París admira la rareza sin grasa de Vila-Matas, pero se deja seducir por la deliciosa tentación del jabugo. Lo comprobé en unas noches parisienses guiados por Óscar Caballero, que acaba de publicar la mejor guía de esa ciudad que "no se acaba nunca". Cenamos en el lugar central de la novela de Vila-Matas, Closerie des Lilas, el famoso café-bistrot que vio beber y comer a Verlaine, Wilde, Picasso, Hemingway o Fitzgerald. Estábamos celebrando esta guía de los placeres de Óscar Caballero, un perfecto español quevedesco que nació argentino y reside en París, en compañía de la mujer empresaria de moda, Magda Salarich -directora general de Citroën-, de López Canís, Fernando Jover y toda una pléyade de gourmets a la española. Lo mejor, el escenario. Con Juliette Grecó y Robbe Grillet incluidos, que parecían parte del decorado.
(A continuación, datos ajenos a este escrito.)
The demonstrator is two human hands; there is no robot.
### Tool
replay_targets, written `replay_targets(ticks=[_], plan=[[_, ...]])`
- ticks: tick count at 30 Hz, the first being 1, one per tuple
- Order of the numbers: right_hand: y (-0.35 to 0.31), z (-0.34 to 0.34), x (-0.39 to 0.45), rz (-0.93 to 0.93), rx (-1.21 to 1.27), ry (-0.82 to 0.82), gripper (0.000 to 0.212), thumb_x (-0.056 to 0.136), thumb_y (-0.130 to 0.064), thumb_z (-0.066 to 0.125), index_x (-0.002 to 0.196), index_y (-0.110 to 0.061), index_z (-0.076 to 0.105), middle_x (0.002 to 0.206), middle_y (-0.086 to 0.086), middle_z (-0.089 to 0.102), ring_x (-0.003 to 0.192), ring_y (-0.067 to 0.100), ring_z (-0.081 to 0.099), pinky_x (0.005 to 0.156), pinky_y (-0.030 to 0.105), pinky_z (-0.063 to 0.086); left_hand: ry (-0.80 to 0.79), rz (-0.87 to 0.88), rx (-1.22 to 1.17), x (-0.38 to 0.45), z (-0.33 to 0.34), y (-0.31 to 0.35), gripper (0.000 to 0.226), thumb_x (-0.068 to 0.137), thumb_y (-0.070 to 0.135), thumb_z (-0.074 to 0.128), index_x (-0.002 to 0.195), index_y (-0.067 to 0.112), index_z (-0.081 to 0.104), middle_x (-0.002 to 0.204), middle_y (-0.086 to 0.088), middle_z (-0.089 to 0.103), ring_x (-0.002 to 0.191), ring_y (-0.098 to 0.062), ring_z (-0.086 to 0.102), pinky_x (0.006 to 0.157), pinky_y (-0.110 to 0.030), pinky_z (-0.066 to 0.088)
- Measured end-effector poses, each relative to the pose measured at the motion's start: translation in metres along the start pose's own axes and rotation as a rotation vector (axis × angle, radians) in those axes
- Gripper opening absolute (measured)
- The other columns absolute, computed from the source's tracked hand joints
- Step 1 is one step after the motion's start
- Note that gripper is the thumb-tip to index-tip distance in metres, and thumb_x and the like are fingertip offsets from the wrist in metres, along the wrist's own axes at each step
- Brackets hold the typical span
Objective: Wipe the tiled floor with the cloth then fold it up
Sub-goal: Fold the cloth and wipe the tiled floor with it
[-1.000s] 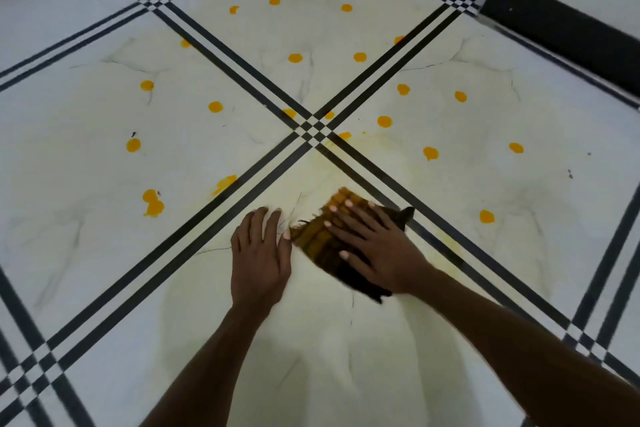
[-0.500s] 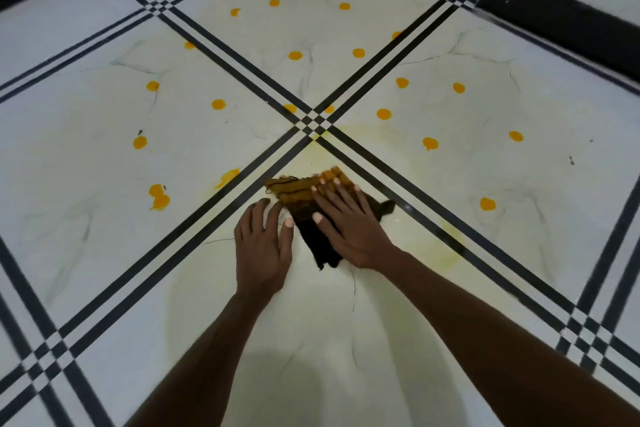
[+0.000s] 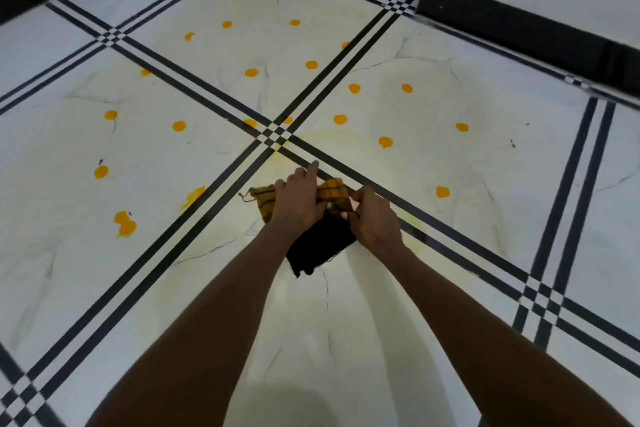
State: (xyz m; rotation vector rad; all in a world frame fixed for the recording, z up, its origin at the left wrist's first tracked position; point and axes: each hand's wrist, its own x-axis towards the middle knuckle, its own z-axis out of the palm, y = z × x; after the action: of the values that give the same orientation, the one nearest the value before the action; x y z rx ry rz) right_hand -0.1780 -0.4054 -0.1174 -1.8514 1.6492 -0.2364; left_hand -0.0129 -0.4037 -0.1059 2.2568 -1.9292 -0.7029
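Cloth (image 3: 320, 243) lies bunched under left hand (image 3: 298, 203), pinched by right hand (image 3: 375, 222).

Just one view here — a wide-angle camera on the person's head, looking forward and steeply down at the tiled floor (image 3: 450, 156). Both forearms come in from the bottom edge and meet a bit below centre, where the left hand (image 3: 298, 202) and right hand (image 3: 375, 222) are on the cloth (image 3: 320, 243), so the hands sit close to the lens while the floor stretches well away behind them. The lens bends things — the black tile stripes curve toward the edges. Far end of the frame catches the dark skirting (image 3: 519, 24) along the top and right, where floor meets wall. No second view to share anything with.
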Motion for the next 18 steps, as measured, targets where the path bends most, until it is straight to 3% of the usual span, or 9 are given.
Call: replay_targets(ticks=[3, 6, 8, 11, 14, 16, 18], plan=[[0.006, -0.014, 0.004, 0.016, 0.083, -0.023, 0.018, 0.097, -0.015, 0.069, 0.110, -0.004, 0.069, 0.107, 0.013, 0.069, 0.101, 0.027, 0.065, 0.077, 0.028, 0.043, -0.037, -0.001, -0.097, 0.010, 0.002, 0.002, 0.039, 0.092, 0.032, 0.070, 0.128, 0.023, 0.062, 0.119, -0.004, 0.068, 0.122, -0.030, 0.059, 0.114, -0.055, 0.031], [0.011, -0.048, 0.006, -0.034, 0.222, -0.009, 0.013, 0.096, -0.016, 0.070, 0.106, -0.008, 0.071, 0.102, 0.005, 0.067, 0.095, 0.023, 0.064, 0.080, 0.029, 0.044, 0.030, 0.065, -0.261, 0.013, -0.014, 0.011, 0.008, 0.094, 0.033, 0.069, 0.097, 0.026, 0.066, 0.092, 0.007, 0.065, 0.098, -0.017, 0.059, 0.097, -0.042, 0.036], [0.012, -0.078, 0.008, -0.054, 0.349, -0.022, 0.007, 0.095, -0.015, 0.071, 0.102, -0.018, 0.067, 0.099, 0.003, 0.073, 0.092, 0.024, 0.069, 0.083, 0.038, 0.055, 0.051, 0.147, -0.405, 0.015, -0.035, 0.025, 0.013, 0.094, 0.028, 0.071, 0.093, 0.023, 0.059, 0.081, 0.011, 0.058, 0.082, -0.014, 0.058, 0.084, -0.037, 0.044], [0.005, -0.130, 0.015, -0.123, 0.381, -0.019, 0.030, 0.092, -0.010, 0.076, 0.115, -0.018, 0.059, 0.101, 0.006, 0.078, 0.087, 0.023, 0.071, 0.079, 0.039, 0.057, 0.146, 0.272, -0.581, 0.015, -0.070, 0.048, 0.019, 0.092, 0.013, 0.071, 0.090, 0.020, 0.054, 0.078, 0.007, 0.059, 0.074, -0.010, 0.057, 0.071, -0.025, 0.047], [-0.006, -0.181, 0.016, -0.205, 0.302, 0.058, 0.048, 0.088, -0.008, 0.081, 0.132, -0.015, 0.063, 0.105, 0.004, 0.076, 0.089, 0.018, 0.072, 0.078, 0.023, 0.055, 0.260, 0.386, -0.637, 0.015, -0.092, 0.067, 0.016, 0.089, 0.014, 0.074, 0.097, 0.008, 0.062, 0.086, -0.004, 0.067, 0.080, -0.012, 0.061, 0.075, -0.018, 0.049], [-0.006, -0.205, 0.011, -0.264, 0.148, 0.076, 0.033, 0.089, -0.010, 0.080, 0.121, -0.016, 0.072, 0.102, 0.001, 0.076, 0.090, 0.017, 0.071, 0.079, 0.020, 0.054, 0.291, 0.413, -0.615, 0.009, -0.094, 0.080, 0.023, 0.087, 0.015, 0.077, 0.105, 0.005, 0.066, 0.088, 0.003, 0.064, 0.082, 0.004, 0.057, 0.074, -0.005, 0.041], [0.001, -0.213, 0.004, -0.304, -0.018, 0.021, 0.019, 0.089, -0.010, 0.079, 0.108, -0.014, 0.078, 0.101, 0.004, 0.077, 0.093, 0.024, 0.071, 0.084, 0.032, 0.057, 0.247, 0.426, -0.583, -0.003, -0.084, 0.088, 0.024, 0.087, 0.012, 0.078, 0.107, 0.006, 0.066, 0.090, 0.006, 0.061, 0.084, 0.012, 0.054, 0.074, 0.000, 0.037]])
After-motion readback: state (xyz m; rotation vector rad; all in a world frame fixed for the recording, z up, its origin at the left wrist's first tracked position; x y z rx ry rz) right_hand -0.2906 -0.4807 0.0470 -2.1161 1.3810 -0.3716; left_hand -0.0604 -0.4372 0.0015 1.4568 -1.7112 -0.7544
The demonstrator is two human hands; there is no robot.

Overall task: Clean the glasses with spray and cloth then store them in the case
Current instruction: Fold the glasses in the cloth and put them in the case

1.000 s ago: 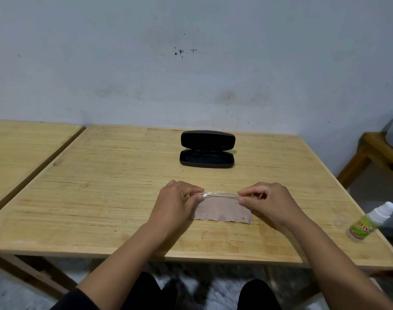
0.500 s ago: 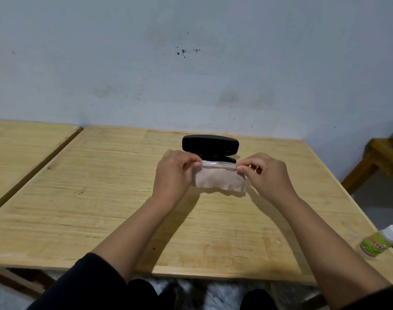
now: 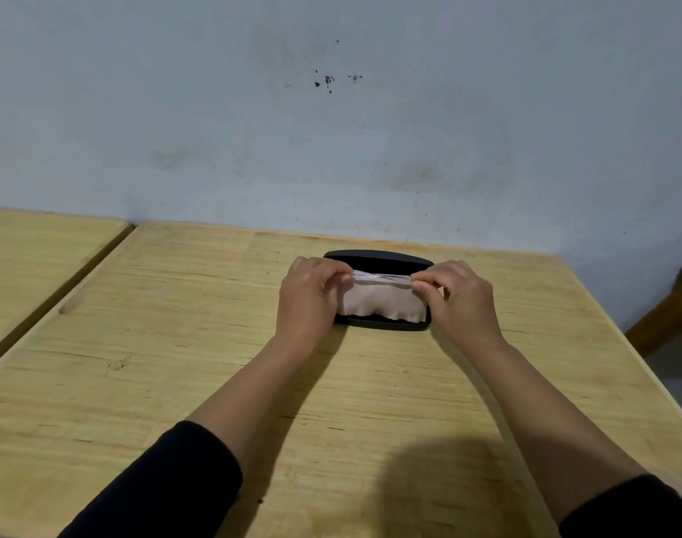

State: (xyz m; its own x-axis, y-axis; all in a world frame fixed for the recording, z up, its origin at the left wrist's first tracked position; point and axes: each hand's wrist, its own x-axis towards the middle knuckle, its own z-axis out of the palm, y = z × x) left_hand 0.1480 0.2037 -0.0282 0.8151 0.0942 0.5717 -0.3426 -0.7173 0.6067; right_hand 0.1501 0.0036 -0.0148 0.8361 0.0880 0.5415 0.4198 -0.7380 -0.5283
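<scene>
An open black glasses case (image 3: 378,258) lies near the far edge of the wooden table (image 3: 176,343). The folded clear-framed glasses (image 3: 382,278) are held over the case's lower half, and a pale pink cloth (image 3: 384,302) hangs from them down into the case. My left hand (image 3: 310,297) pinches the left end of the glasses and cloth. My right hand (image 3: 457,295) pinches the right end. The hands hide both ends of the case. The spray bottle is out of view.
A second wooden table (image 3: 32,258) stands to the left across a narrow gap. A grey wall rises right behind the tables. At the right edge part of a dark wooden stool (image 3: 669,316) shows.
Both hands have lifted the glasses and cloth from the near part of the table and carried them forward to the open case. The view has shifted, and the spray bottle has left the frame.
</scene>
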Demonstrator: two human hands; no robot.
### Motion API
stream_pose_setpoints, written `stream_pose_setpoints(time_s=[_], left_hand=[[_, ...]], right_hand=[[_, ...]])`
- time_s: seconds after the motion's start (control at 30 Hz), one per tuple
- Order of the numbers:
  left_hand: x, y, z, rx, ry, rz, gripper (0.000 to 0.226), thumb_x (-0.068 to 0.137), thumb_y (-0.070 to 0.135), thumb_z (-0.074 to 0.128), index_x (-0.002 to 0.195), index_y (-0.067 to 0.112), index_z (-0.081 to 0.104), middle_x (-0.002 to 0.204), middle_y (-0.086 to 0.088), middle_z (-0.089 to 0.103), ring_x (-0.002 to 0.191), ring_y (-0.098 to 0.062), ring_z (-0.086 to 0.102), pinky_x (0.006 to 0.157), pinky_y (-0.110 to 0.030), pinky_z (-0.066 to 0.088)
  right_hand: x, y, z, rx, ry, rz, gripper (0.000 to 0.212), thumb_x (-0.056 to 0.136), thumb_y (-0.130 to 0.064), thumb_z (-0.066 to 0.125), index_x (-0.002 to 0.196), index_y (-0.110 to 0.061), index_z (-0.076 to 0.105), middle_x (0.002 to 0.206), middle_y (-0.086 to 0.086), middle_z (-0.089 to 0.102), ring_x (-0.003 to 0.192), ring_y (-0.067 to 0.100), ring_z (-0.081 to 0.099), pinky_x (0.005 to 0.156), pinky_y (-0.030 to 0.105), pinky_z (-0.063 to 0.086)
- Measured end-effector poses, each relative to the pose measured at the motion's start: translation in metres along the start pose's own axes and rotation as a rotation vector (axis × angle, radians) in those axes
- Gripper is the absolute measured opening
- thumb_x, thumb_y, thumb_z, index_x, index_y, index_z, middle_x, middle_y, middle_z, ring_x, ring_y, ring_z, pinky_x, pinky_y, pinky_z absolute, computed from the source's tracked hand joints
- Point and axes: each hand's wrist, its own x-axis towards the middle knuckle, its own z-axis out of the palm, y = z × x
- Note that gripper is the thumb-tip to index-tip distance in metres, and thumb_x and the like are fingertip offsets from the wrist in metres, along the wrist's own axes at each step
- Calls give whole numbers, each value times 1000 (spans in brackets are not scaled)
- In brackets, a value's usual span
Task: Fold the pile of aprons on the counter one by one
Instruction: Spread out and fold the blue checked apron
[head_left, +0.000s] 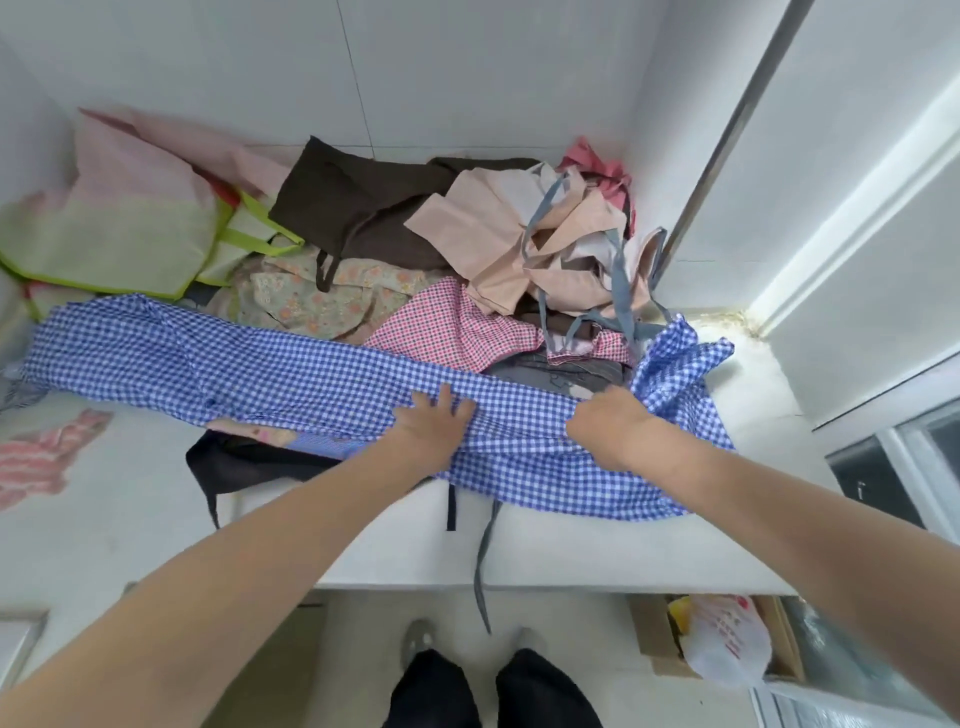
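Gingham apron (291, 371) lay stretched left to right along the counter (597, 551), in front of the pile (467, 249). The left hand (434, 423) pressed flat near its middle; the right hand (605, 423) gripped bunched cloth toward its right end.

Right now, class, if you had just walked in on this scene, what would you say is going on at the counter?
A person is working on a blue checked apron stretched across the white counter. The left hand presses flat on the cloth, while the right hand grips a bunched part near its right end. Behind it lies an unfolded heap: a brown apron, a peach one and a pink checked one. A black apron lies partly under the blue one. The fold is not finished.
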Motion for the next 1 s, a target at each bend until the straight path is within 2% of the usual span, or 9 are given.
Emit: stream_pose_setpoints(time_s=[0.07,0.17,0.37,0.43,0.5,0.6,0.67,0.8,1.0], left_hand=[[6,0,3,-23,-39,-73,77,98,23,47,150,15,-9,157,-12,-10,141,-46,6,106,-54,32],[11,-8,1,-45,-81,-37,67,100,21,38,150,11,-7,157,-16,-6,139,-46,16,108,-51,30],[-6,-6,-9,143,-71,-101,59,102,21,30,149,2,0,156,-20,-1,140,-42,17,108,-48,32],[-14,-7,-9,232,57,-65,57,101,20,32,148,2,6,155,-19,6,137,-36,24,105,-44,34],[-19,-10,-9,296,242,105,56,99,18,38,147,9,12,153,-13,16,132,-29,32,103,-39,35],[-17,-7,-8,283,417,314,45,96,15,42,139,14,28,138,-5,33,121,-21,39,98,-32,38],[-17,0,-7,244,379,419,42,97,14,40,139,16,32,136,-3,38,118,-19,44,94,-31,42],[-15,1,-4,167,182,519,44,94,21,47,138,19,39,131,2,48,115,-16,51,87,-30,48],[-9,-8,-6,69,194,526,34,90,25,54,124,21,52,114,6,56,104,-14,54,83,-29,48]], right_hand=[[-4,13,9,36,-83,56,35,94,-7,50,128,-15,51,126,2,53,116,25,53,86,36,39],[-9,31,26,106,-197,168,54,95,-6,48,146,-16,30,141,5,42,124,28,47,90,36,45],[-15,32,42,63,-148,134,71,94,-3,47,150,-26,11,139,4,44,120,24,52,92,33,48],[-17,28,49,98,-108,107,64,93,-1,47,147,-24,19,137,5,43,120,25,51,89,33,46],[-18,24,57,146,-56,79,54,91,-4,50,140,-21,32,129,8,44,116,24,51,89,34,42],[-13,24,67,421,15,-2,24,87,-8,53,109,-16,49,103,4,48,95,22,50,85,39,46],[-11,27,68,534,-6,-62,9,86,-11,52,86,-13,44,82,-1,42,76,19,45,69,34,43],[-14,24,69,595,-69,-133,29,83,-3,52,67,-15,31,71,-2,32,59,13,30,54,27,26],[-17,15,74,507,-40,-130,5,86,-6,53,87,-9,49,87,2,45,66,16,43,52,26,32]])
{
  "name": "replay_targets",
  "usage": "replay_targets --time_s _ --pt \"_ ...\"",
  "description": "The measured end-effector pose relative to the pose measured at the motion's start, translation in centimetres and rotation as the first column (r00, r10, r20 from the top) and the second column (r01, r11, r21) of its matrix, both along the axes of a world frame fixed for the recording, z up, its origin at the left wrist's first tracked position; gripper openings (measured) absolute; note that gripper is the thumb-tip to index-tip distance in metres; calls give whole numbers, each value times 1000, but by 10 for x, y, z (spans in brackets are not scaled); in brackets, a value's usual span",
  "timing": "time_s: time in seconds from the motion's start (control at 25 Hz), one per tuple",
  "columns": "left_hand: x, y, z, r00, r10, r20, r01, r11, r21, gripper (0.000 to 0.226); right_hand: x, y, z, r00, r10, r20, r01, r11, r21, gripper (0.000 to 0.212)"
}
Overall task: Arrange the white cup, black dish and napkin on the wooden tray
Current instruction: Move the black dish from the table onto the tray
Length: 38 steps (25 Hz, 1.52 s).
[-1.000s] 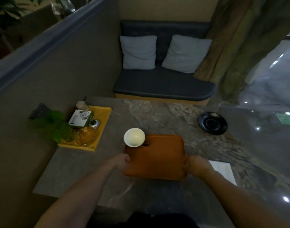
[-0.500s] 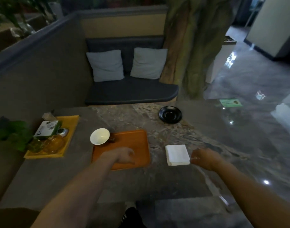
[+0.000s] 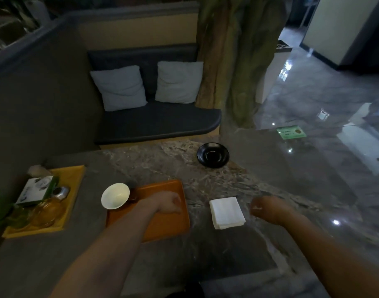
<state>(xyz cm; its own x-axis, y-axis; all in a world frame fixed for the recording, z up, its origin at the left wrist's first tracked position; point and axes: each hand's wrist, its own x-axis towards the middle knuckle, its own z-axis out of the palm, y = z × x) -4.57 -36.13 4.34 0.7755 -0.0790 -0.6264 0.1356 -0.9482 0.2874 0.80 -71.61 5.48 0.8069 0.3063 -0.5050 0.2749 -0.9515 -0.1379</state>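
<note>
The orange-brown wooden tray (image 3: pixel 162 224) lies on the stone table near me. A white cup (image 3: pixel 115 195) stands at the tray's far left corner, overlapping its edge. My left hand (image 3: pixel 168 202) rests over the tray with fingers curled and nothing in it. A folded white napkin (image 3: pixel 226 212) lies on the table just right of the tray. My right hand (image 3: pixel 270 209) hovers to the right of the napkin, fingers loosely curled, apart from it. The black dish (image 3: pixel 213 155) sits farther back on the table, untouched.
A yellow tray (image 3: pixel 75 177) at the left holds a green-white box, a glass bottle and a small metal object, with a green plant beside it. A dark bench with two grey cushions (image 3: pixel 119 89) stands beyond the table. Glossy floor lies to the right.
Both hands have let go of the wooden tray's sides. My view has swung right, then barely moved. My right hand shifted over beside the napkin; the left now rests over the tray.
</note>
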Motion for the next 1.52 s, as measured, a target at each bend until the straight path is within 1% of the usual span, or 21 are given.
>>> replay_targets --time_s 0.16,0.32,0.56,0.64,0.72,0.84,0.88,0.96,1.08,1.2,1.28,1.4,1.52 --pt "39 12 -9 998 -55 -11 55 998 -6 42 25 13 -8 1000 -4 7 4 1000 -19 30" --pt "77 26 -26 996 -81 -36 82 996 28 47 50 25 -23 1000 16 -24 -17 999 -44 34" --pt "125 41 -40 992 -115 -59 116 993 19 46 84 41 -37 999 3 -46 -4 1000 -28 36" --pt "138 42 -47 994 -90 -56 91 996 11 45 99 43 -44 998 -5 -70 3 1000 -22 41" --pt "151 42 -53 997 -41 -66 40 999 -20 51 116 44 -48 995 -2 -98 -2 999 -44 45" --pt "172 42 -59 998 18 -63 -22 998 -56 63 142 43 -52 997 3 -77 -8 998 -64 43" --pt "173 43 -57 998 13 -58 -16 999 -48 64 144 46 -50 998 1 -67 -6 998 -63 45" --pt "211 31 -76 998 5 -68 -7 1000 -28 67 181 38 -65 996 -3 -91 -4 997 -72 58" --pt "221 24 -76 999 -28 -24 28 1000 -9 75 195 44 -67 998 -11 -64 7 998 -64 76" --pt "243 16 -85 999 -21 30 18 997 77 85 224 47 -83 998 -19 -56 18 1000 -24 87" --pt "246 12 -89 999 -3 40 -2 994 108 93 236 53 -95 994 -36 -101 35 999 -5 101" --pt "248 7 -100 996 58 68 -62 996 63 109 247 61 -115 982 -77 -174 80 997 11 118" --pt "245 4 -115 994 92 60 -94 995 34 122 251 68 -131 984 -79 -160 88 995 49 122"
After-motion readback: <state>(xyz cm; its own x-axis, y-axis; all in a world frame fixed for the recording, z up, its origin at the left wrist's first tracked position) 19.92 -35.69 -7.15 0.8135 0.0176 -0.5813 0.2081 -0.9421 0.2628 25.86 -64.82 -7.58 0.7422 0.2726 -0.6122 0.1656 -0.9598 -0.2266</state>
Aunque el orgullo patrio, el paseo triunfal, nos lo hizo Caballero por los últimos lugares de los nuevos ritos del lujo culinario de la capital gastronómica. Absoluto triunfo del jamón de bellota. El principal culpable tiene un nombre: Philippe Poulanchon. Le siguen de cerca algunos españoles tan empeñados como Alberto Herraiz, que en su Fogón de Saint Julián ha conseguido, con la ayuda de Ramón Chao, que no tengan nostalgia del jamón y otras tapas Victoria Abril, Miquel Barceló, María de Medeiros u otros gustosos de nuestros cerdos como Catherine Deneuve o Pierre Cardin. París no se acaba nunca, pero si siguen con estas aficiones belloteras tendremos que volver a defender nuestras esencias. El jamón es nuestro, ¿dónde los majos de antaño?